Así que aquí está la cosa—en el pasado, antes de las aplicaciones y los corredores en línea, si querías poseer acciones en una empresa, literalmente llamabas a tu corredor y hacías un pedido. Una vez que la operación se realizaba, recibías un papel físico como prueba. De eso estamos hablando con los certificados de acciones. Estos no eran solo documentos aleatorios. Tenían tu nombre, la fecha de compra, cuántas acciones poseías, un identificador CUSIP único y una firma de quien estuviera autorizado para emitirlo. Ese papel ERA tu prueba de propiedad.
¿Lo más sorprendente? El primer certificado de acciones emitido provino de la Compañía Holandesa de las Indias Orientales en 1606. La Bolsa de Ámsterdam se creó literalmente en 1602 solo para negociar acciones de esa compañía. Estamos hablando de más de 400 años de historia.
Las empresas también se pusieron bastante creativas al diseñar estos certificados. Añadían sellos en relieve, ilustraciones detalladas, marcas de agua—básicamente los convertían en obras de arte. Los certificados de Disney eran famosos por presentar a sus personajes icónicos a todo color.

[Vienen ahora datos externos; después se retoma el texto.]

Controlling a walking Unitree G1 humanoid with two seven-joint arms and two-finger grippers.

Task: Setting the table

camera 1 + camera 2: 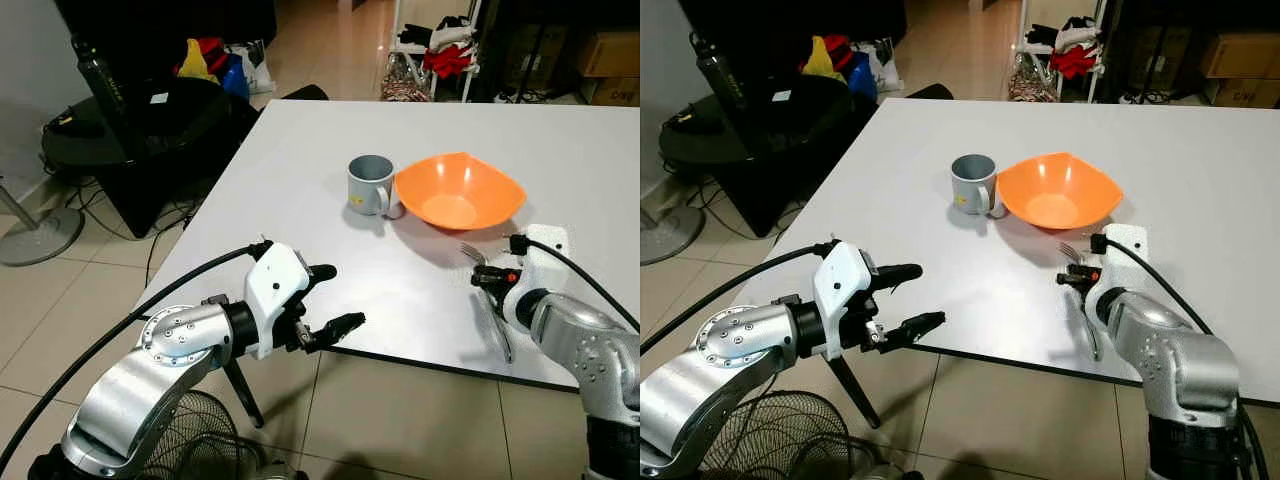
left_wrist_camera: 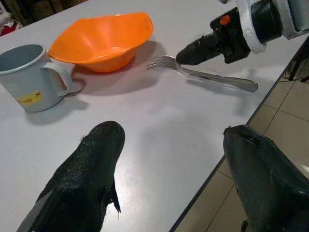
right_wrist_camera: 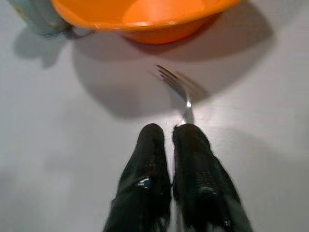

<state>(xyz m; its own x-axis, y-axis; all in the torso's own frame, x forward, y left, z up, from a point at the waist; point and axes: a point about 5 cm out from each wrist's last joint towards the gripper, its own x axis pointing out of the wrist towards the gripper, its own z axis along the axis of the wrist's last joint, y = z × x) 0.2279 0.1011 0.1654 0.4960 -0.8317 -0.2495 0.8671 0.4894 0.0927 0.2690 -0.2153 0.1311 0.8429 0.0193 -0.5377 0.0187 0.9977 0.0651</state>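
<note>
An orange bowl (image 1: 460, 190) sits mid-table with a grey mug (image 1: 370, 183) touching its left side. In front of the bowl a metal fork (image 1: 497, 325) lies flat on the white table (image 1: 300, 170), tines toward the bowl. My right gripper (image 1: 478, 278) is shut, and its fingertips (image 3: 188, 133) rest low over the fork's neck (image 3: 186, 108); the handle runs back underneath the wrist. Whether the tips touch the fork I cannot tell. At the table's front left edge my left gripper (image 1: 340, 297) hovers open, holding nothing, and points toward the mug (image 2: 29, 77) and the bowl (image 2: 104, 38).
To the left of the table stand a black round side table (image 1: 120, 130) with a bottle, cables on the tiled floor and a fan base (image 1: 35, 235). A fan grille (image 1: 190, 440) is below my left arm. Bags and a rack with clothes stand behind the table.
</note>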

Ahora, ¿eran realmente valiosos? Durante los años veinte, sí. La gente trataba los certificados de acciones como una verdadera riqueza. Pero luego, la bolsa se desplomó entre 1929 y 1932, las acciones perdieron casi el 90% de su valor, y para 1933 unas 20,000 empresas quebraron. De repente, muchos de esos certificados elegantes se convirtieron en papel sin valor.

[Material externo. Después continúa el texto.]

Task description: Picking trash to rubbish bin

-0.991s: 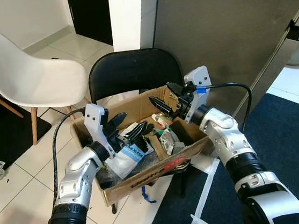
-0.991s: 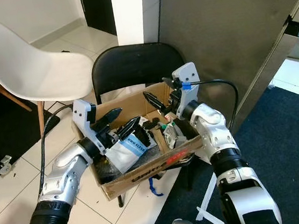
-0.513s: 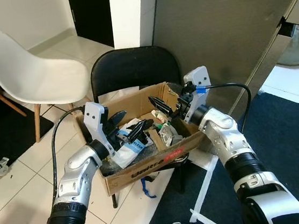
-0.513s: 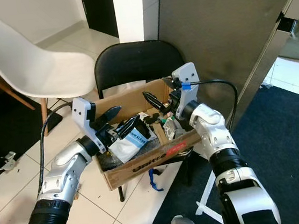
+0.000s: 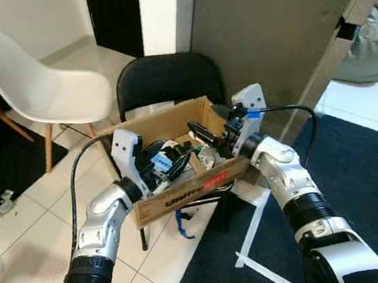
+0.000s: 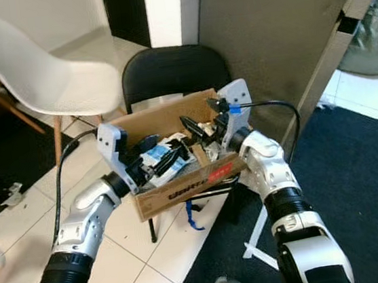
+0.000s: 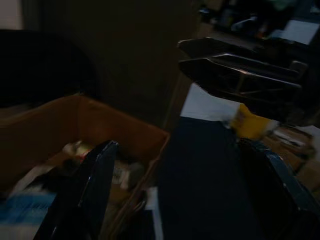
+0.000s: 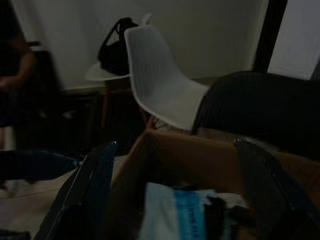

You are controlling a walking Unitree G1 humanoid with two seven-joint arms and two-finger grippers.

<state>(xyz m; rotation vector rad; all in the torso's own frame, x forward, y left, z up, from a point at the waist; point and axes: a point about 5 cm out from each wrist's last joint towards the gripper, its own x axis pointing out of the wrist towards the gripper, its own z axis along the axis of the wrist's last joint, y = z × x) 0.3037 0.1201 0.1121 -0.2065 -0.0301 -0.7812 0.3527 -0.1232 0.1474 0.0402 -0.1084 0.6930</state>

Avancemos a hoy y la mayoría de las empresas han abandonado todo ese asunto de los certificados físicos. Incluso Disney dejó de emitirlos en 2013. El cambio a registros digitales hizo que los certificados físicos quedaran obsoletos para la mayoría de los propósitos. Pero aquí está la parte interesante—todavía puedes obtener uno si realmente quieres. Algunas empresas todavía los ofrecen, aunque tendrás que pagar por ello. Hablamos de tarifas de hasta $500 por certificado, y honestamente, eso es intencional. Las empresas cobran eso específicamente para desalentar a las personas de solicitarlos.
Si quieres optar por la ruta del certificado, tienes opciones. Puedes contactar a tu corredor y pedirles que conviertan tus acciones digitales en certificados físicos. O puedes comunicarte directamente con el agente de transferencia de la empresa—normalmente puedes encontrarlos en la página de relaciones con inversores. También existe la opción de comprar acciones a través del programa de compra directa de la empresa y solicitar certificados físicos justo después.

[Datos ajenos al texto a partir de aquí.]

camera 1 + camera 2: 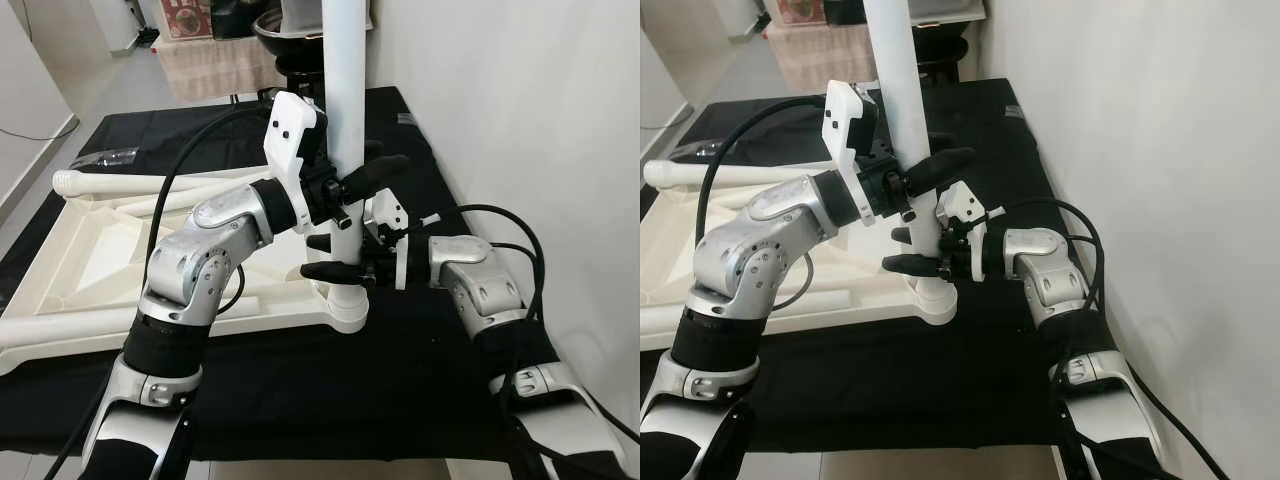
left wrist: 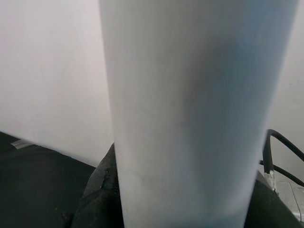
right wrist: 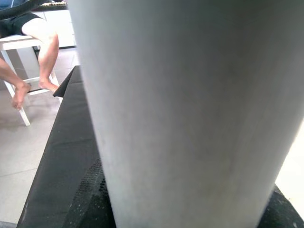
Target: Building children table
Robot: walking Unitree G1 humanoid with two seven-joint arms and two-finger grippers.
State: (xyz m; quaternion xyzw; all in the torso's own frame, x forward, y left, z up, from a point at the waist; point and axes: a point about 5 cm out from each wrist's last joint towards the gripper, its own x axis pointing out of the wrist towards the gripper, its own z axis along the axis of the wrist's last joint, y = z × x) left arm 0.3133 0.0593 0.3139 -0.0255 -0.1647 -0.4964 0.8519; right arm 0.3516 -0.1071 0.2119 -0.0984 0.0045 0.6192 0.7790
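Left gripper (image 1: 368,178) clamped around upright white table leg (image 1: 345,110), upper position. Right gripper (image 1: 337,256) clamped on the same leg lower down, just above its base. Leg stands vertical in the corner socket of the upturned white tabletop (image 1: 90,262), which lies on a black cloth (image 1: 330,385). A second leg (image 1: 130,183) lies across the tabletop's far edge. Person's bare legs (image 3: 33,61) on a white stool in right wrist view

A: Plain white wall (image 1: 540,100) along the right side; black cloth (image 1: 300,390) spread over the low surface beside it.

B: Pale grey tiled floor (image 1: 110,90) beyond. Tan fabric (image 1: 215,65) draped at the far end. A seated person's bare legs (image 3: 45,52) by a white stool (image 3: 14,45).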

Lo curioso es que en realidad existe toda una comunidad de coleccionistas de certificados de acciones antiguos. Se llama scripofilia. La gente busca certificados vintage, investiga si todavía son válidos y, a veces, las empresas que los emitieron todavía existen y las acciones tienen valor real. Si alguna vez encuentras certificados de acciones viejos por ahí, quizás valga la pena comprobar si tienen algún valor.